Paper PC12849-38
Large-field-of-view 3D localization microscopy by spatially variant point spread function generation
28 January 2024 • 5:30 PM - 7:00 PM PST | Moscone Center, Room 2003 (Level 2 West)
Abstract
Accurate characterization of the microscopic point spread function (PSF) is crucial for high-performance localization microscopy (LM). Traditionally, LM assumes a spatially invariant PSF to simplify the modeling of the imaging system. However, for large field of view (FOV) imaging, it becomes important to account for the spatially variant nature of the PSF. Despite efforts in characterizing field dependence, such as interpolating Zernike-polynomial-based pupil functions, there is still a demand for an efficient and accurate method.

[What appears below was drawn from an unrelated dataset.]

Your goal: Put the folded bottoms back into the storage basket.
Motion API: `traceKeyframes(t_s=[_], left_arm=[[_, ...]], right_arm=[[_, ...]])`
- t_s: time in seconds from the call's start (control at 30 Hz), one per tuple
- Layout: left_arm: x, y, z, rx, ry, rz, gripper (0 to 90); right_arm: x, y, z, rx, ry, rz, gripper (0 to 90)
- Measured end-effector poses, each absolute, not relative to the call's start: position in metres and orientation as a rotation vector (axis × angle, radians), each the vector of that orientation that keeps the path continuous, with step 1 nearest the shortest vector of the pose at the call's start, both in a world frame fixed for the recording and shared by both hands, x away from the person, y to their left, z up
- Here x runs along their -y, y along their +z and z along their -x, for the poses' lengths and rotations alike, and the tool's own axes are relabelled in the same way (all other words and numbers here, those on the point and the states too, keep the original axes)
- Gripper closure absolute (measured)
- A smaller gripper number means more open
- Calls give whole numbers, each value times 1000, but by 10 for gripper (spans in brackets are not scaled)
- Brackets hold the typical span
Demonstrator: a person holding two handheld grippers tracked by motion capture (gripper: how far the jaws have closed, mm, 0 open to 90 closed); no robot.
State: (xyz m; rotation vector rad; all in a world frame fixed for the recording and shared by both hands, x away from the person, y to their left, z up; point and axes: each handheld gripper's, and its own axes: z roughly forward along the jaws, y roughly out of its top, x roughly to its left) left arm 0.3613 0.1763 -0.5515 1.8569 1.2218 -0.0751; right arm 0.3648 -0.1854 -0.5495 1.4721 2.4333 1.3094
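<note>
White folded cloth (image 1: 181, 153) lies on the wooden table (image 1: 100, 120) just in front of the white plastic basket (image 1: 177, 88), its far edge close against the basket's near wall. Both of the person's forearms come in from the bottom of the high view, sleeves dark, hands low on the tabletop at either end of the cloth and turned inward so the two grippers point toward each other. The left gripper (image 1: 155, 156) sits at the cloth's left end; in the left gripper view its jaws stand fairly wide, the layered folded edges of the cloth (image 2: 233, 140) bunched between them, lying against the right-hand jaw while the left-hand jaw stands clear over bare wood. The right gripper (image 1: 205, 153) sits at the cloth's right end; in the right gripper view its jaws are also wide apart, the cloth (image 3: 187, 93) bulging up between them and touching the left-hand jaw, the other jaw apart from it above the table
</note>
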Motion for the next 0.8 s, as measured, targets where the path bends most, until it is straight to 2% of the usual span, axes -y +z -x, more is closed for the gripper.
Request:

In this work, we introduce a spatially variant 3D PSF generator (PPG3D), based on Principal Component Analysis, accompanied by a localizer for LM. Our simulations and experimental results demonstrate PPG3D’s effectiveness with various PSFs, including astigmatism, double-helix, tetrapod, etc. This enables, through single molecule localization microscopy, super-resolution imaging of mitochondria and microtubules with high fidelity over a large FOV. A comparison of PPG3D with three other PSF generators for 3D LM reveals a three-fold improvement in accuracy and operates approximately a hundred times faster.
Presenter
Dafei Xiao
Technion-Israel Institute of Technology (Israel)
a doctoral candidate in Technion
My research interests are computational imaging, localization microscopy, and deep learning.